Courtesy of BlackPress
By Autumn Brown
TULSA, Okla. — Monday, June 17, OKPOP museum welcomed esteemed journalist and Tulsa Native Carmen Fields. Fields engaged in a dialogue about Tulsa, journalism, and public affairs at the Rudisill Regional Library located in Tulsa, Oklahoma. Fields was a graduate of Booker T. Washington class of ’66.
The dialogue began with a clip from Fields’, “Goin’ Back to T-Town” (1993), her PBS documentary about the Greenwood community in Tulsa. The Greenwood district, also known as Black Wall Street, was one of Oklahoma’s most prominent communities of Black businesses until the 1921 race massacre destroyed the once thriving community.
Fields spoke of what it was like growing up in Tulsa, calling it a “nurturing community.” She spoke of the metaphorical village that aided in her upbringing, adding that her “teachers were important in preparing students for a future they could have never imagined.”
An interesting point Fields raised was the issue of class. Intra-racial class distinctions can create barriers within the Black community, in which those from the black bourgeois purposely separate from those belonging to economically disadvantaged communities. However, Ms. Fields says that while she was growing up, “class distinctions weren’t as pronounced. We were all on the same side of town. Same school. Same churches. Community.”
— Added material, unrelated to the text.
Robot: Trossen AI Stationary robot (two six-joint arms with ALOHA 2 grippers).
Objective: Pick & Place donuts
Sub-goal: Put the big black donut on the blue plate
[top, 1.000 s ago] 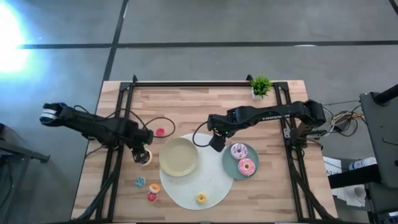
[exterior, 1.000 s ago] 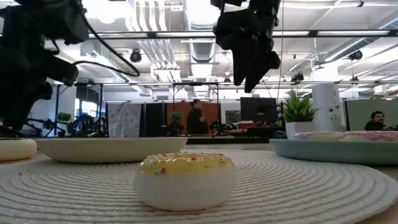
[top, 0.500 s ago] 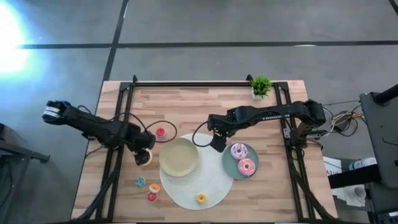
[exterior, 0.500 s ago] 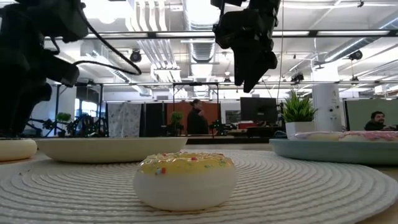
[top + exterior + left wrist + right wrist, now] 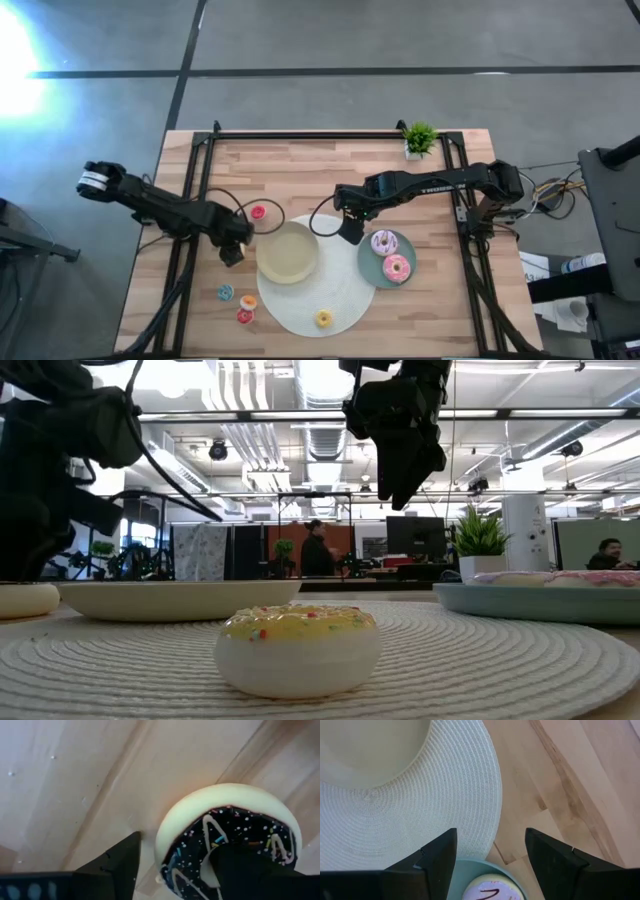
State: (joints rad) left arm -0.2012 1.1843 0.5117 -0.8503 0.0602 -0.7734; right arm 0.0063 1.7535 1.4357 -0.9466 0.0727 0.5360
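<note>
While its fingers straddle the chocolate donut (image 5: 227,837) on the bare desk (image 5: 330,165) — one through the hole, one outside, not visibly clamped — the left claw (image 5: 233,250) sits left of the beige plate (image 5: 288,251) at frame centre. The right claw (image 5: 350,229), open and empty, hovers between that plate and the teal plate (image 5: 372,268) — which holds the lilac-white donut (image 5: 384,242) and pink donut (image 5: 397,268).
</note>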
In my opinion, we have moved further away from this idea of community. By segregating ourselves by class, we allow the deterioration and gentrification of the very communities that bred activists and visionaries such as Fields.
She spoke of her education with such ferocity. Reiterating the importance of teachers and their impact on students. She speaks of her memories at Booker T.Washington and jovially explains that she’s “amused at how young ladies dress today in school.” She spoke of the “standard of dress and conduct” then versus now.
Fields spoke of her career trajectory, noting that her time as a guest columnist for the Oklahoma Eagle is what encouraged her to pursue journalism as a career. Her column “Scoopin’ the Scoop” showed her that she had a story and people wanted to hear it.
Through her writing, Ms. Fields addressed race relations as she navigated a Journalism career in Boston during turbulent times.
“I came to Boston to study broadcast journalism,” she says as she speaks of her initial interests in working in radio or television. Her dreams were almost actualized, as she was offered a job in Miami. But, because she had not finished her thesis thus not completing her degree, her mother insisted she get her diploma first.
Lucky for us, those plans were thwarted, and she landed a position at the Boston Globe newspaper. Ironically, this was during a time when schools were desegregating, and as part of the team covering desegregation in Boston Public Schools, she won the Pulitzer Prize.
As a broadcaster, Fields has been nominated for six regional Emmy awards and has won two, one for a story on the Ku Klux Klan in Boston.
Fields reiterated the importance of a community, and places where she found hers while in Boston.
She cites these as “a source of information.” To Fields, “Community was very important in keeping me in the know.”
Listening to Ms. Fields speak and recollect her experiences growing up in Tulsa, pursuing journalism as a career, and navigating a new home during rowdy times, I walked out encouraged. Hearing how Fields climbed the ladder and used her talents to make change was not only inspiring but transformative.
Like Fields, I hope to use my writing as a platform for the voiceless and shut out.
Special thanks to the OKPOP museum for putting together such an event. OKPOP is a museum that focuses on popular culture and its connections to Oklahoma. The OKPOP museum is a State of Oklahoma project whose guiding principle is to inspire others, both young and old, that they can accomplish big things.
The museum will be built on what is now the Cain’s Ballroom parking lot, directly across from Cain’s Ballroom. Though their doors are not open yet, they are still actively working in the community putting on programs and collaborating with others. OKPOP seeks to promote things that align with their values, such as literacy, history, and informative programming.
Very special thank you to Dexter Nelson II, Manager of Exhibits for OKPOP, for allowing the Black Wall Street Times to cover the event. For more information about future events and progress on the newly built OKPOP museum, the museum can be found on Facebook at OKPOP.
Autumn Brown is a doctoral student in social foundations of education at Oklahoma State University. Social foundations analyzes and explains educational issues, policies, and practices through the lenses of history, philosophy, anthropology, sociology, and cultural studies. Its goal is to improve the educational experiences for members belonging to marginalized groups. Her research focus centers around the experiences of black women in STEM and black women within the academy. She also researches racial body politics, sexuality, and intimate justice for black women. She has published a book chapter titled “Breaking the silence: Black women’s experience with abortion,” and has presented her work on the intense policing of the black female body nationally. Autumn plans on continuing her pursuits in bringing awareness to the injustices imposed on members within her community, and advocating for equitable education for black and brown students. She plans on finishing her Ph.D. in May 2020 and hopes to move into a tenure-tracked faculty position at a top tier research university.